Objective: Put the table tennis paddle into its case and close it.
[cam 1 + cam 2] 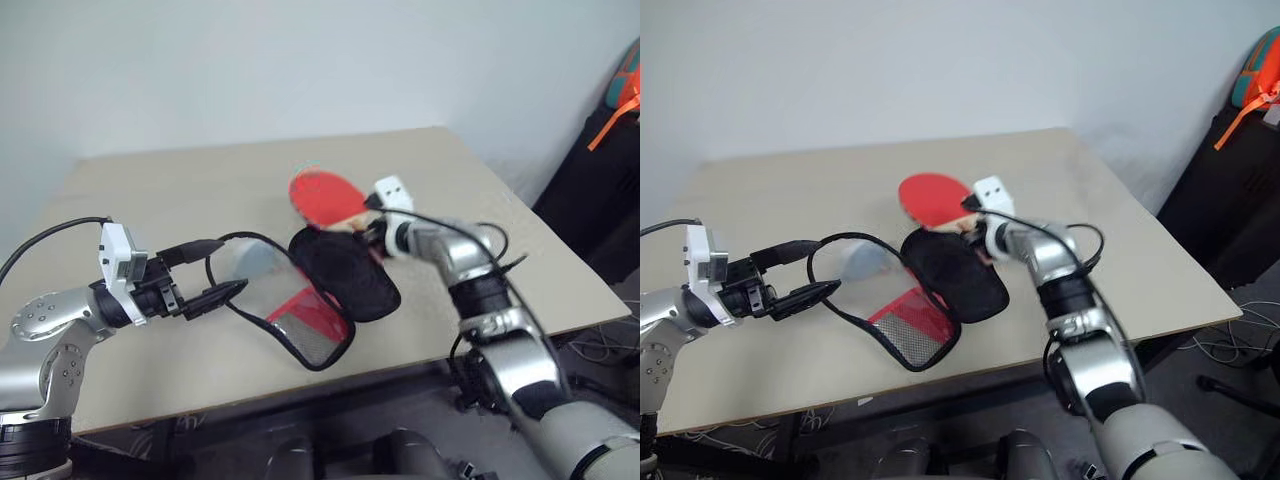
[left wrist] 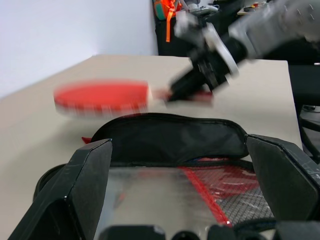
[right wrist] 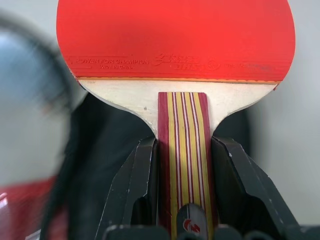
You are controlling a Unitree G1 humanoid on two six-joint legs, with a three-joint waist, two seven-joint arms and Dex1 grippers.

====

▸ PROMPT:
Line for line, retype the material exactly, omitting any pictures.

▸ FINAL ANSWER:
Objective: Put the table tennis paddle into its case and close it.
[cam 1 + cam 2] 
[left wrist] 
[right wrist] 
You are controlling a Unitree G1 humanoid on two six-joint legs, with a three-joint waist, two seven-joint arms and Dex1 grippers.

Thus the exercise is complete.